Boleh jadi benar penjelasan Rhoma agar ummat Islam tidak memilih pemimpin yang non Islam ada kaitannya dengan pemilukada DKI, namun itu merupakan sesuatu yang tersirat. Panwaslu tidak dapat mempersoalkan sesuatu yang tersirat. Apalagi Rhoma mengucapkan itu dalam ceramah di dalam mesjid, bukan dalam kegiatan kampanye dan bukan pula sebagai jurkam pasangan tertentu.
Dapat dipahami jika dua partai Islam, PPP dan PKB bereaksi keras atas tindakan Panwaslu DKI memanggil Rhoma.Ketua DPP PPP Muhammad Arwani Thomafi mengecam Panwaslu DKI yang dinilainya melakukan upaya kriminalisasi terhadap muballigh. Peristiwa itu mengingatkan publik saat era Orba yang menjadikan negara sebagai lembaga sensor terhadap setiap materi ceramah agama yang akan disampaikan kepada publik. Sedangkan PKB, melalui Sekjennya Imam Nahrowi mengingatkan Panwaslu DKI agar berhati-hati dalam menangani kasus tudingan itu. Apa yang dilakukan Rhoma adalah menyampaikan nasehat tentang kepemimpinan dengan mengutip ayat Al Qur’an, tidak disangsikan lagi kebenarannya.
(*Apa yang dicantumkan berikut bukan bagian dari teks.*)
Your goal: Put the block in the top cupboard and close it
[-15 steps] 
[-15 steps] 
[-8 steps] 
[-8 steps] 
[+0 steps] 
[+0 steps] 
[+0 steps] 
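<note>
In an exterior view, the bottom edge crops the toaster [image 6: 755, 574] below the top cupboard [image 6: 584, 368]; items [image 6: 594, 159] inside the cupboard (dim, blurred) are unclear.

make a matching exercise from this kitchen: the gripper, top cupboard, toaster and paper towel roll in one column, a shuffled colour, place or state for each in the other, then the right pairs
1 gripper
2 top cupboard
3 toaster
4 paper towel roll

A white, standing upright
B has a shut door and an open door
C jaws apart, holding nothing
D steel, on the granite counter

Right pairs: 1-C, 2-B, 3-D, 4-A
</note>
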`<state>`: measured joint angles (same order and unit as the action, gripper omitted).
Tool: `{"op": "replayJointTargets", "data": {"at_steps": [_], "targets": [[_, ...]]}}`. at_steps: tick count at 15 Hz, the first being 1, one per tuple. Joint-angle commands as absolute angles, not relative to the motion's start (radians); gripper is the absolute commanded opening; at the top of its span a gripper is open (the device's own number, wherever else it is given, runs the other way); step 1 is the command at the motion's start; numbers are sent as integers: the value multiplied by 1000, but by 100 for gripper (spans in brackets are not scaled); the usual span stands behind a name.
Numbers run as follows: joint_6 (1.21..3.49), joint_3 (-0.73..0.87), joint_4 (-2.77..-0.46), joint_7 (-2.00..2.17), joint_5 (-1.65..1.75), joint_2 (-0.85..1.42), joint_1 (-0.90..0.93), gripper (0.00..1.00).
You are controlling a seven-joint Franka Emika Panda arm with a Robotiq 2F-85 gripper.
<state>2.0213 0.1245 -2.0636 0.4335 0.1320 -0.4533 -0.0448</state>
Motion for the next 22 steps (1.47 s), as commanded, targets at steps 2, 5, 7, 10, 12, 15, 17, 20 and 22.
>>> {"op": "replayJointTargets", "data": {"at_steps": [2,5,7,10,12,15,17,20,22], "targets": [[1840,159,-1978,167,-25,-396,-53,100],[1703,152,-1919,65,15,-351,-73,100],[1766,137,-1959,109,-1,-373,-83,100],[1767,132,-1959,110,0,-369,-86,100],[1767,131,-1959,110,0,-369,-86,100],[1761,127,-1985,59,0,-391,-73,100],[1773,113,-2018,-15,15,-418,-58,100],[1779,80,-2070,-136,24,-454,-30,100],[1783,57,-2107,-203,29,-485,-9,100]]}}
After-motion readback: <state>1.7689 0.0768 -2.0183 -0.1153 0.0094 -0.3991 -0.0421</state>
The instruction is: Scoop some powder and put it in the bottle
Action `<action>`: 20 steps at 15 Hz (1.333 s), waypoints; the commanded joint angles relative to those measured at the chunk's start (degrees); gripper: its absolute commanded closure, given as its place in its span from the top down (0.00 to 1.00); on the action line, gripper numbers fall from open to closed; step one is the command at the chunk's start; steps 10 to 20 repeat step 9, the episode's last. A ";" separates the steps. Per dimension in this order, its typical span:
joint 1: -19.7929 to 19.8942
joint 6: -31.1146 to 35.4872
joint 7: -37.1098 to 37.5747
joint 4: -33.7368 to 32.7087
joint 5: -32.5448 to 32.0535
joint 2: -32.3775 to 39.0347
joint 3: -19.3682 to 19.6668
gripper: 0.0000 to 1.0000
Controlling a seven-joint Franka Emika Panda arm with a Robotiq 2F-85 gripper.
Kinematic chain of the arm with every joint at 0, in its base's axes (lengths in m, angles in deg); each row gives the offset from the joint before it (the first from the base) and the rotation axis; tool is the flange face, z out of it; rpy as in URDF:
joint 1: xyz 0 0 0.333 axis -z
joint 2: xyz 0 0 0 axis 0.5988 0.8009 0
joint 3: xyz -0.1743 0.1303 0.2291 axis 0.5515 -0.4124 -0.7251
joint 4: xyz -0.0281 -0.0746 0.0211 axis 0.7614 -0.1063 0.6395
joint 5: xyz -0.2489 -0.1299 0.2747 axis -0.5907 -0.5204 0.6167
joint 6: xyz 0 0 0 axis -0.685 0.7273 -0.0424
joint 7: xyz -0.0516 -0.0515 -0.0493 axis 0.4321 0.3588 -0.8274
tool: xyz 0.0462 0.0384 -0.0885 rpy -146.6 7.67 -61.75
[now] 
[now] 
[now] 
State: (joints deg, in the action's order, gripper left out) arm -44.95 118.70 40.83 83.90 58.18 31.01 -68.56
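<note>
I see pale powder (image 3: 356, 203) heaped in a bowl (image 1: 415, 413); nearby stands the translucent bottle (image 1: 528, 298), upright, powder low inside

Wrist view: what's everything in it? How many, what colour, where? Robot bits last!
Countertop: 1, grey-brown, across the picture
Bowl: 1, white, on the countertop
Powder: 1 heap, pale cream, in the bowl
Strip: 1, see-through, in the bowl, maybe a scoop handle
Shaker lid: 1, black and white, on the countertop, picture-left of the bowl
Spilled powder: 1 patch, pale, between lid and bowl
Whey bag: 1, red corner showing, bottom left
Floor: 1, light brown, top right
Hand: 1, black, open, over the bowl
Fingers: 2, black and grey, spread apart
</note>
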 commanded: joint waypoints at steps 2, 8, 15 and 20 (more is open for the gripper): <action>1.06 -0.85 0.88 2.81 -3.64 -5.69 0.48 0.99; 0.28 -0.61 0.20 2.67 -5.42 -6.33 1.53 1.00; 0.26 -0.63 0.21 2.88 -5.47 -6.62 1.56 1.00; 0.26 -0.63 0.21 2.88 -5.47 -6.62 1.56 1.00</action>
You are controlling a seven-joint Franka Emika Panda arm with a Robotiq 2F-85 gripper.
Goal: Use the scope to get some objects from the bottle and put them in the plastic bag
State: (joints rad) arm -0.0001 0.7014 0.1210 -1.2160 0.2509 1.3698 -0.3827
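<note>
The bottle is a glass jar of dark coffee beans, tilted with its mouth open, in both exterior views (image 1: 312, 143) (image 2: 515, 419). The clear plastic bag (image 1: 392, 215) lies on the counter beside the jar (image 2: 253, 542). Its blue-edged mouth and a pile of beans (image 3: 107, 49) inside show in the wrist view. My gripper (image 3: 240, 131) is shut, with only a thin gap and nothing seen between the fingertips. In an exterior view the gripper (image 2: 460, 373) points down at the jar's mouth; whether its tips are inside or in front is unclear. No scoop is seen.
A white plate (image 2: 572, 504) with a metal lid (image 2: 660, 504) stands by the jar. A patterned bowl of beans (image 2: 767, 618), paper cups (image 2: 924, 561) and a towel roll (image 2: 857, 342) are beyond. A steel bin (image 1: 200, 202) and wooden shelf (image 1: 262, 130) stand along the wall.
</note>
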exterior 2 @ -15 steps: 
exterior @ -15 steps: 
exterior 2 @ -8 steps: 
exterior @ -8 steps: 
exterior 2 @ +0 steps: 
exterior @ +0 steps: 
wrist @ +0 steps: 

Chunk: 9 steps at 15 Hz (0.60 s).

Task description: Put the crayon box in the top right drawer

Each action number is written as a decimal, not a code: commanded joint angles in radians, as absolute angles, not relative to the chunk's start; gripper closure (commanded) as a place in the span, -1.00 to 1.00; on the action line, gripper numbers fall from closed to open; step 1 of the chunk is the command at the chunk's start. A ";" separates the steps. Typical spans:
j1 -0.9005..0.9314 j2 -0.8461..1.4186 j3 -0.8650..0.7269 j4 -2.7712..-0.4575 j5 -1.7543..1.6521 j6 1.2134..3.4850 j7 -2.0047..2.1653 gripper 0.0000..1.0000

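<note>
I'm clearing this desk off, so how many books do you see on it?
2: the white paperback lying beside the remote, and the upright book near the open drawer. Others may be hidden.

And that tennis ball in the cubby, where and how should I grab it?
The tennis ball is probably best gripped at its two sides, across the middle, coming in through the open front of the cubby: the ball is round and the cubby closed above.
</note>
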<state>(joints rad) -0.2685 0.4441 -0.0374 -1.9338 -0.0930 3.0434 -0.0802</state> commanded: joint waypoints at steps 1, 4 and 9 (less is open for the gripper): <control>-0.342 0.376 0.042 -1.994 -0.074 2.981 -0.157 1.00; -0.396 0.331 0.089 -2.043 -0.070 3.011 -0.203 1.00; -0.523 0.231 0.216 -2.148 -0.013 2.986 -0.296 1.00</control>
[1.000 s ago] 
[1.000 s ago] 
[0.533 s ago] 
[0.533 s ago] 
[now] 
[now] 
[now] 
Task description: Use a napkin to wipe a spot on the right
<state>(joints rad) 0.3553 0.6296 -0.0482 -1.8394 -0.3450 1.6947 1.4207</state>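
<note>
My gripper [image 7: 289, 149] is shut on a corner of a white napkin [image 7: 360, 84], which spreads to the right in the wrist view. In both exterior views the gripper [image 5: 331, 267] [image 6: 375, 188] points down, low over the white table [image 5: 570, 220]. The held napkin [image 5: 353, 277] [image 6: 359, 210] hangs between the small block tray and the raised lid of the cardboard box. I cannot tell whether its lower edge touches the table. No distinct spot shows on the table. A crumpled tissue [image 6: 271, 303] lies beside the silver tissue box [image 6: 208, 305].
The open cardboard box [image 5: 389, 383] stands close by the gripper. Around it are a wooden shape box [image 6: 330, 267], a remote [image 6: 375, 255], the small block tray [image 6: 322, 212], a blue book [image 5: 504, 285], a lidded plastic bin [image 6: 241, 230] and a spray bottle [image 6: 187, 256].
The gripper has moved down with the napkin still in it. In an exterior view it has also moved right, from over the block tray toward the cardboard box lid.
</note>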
Kesimpulannya, Panwaslu DKI seharusnya bekerja sesuai juklak yang ada yaitu menindak peserta pemilukada yang melakukan pelanggaran terhadap ketentuan-ketentuan yang ada. Bukan memeriksa muballigh yang berceramah di mesjid dalam mengisi kegiatan bulan Ramadhan.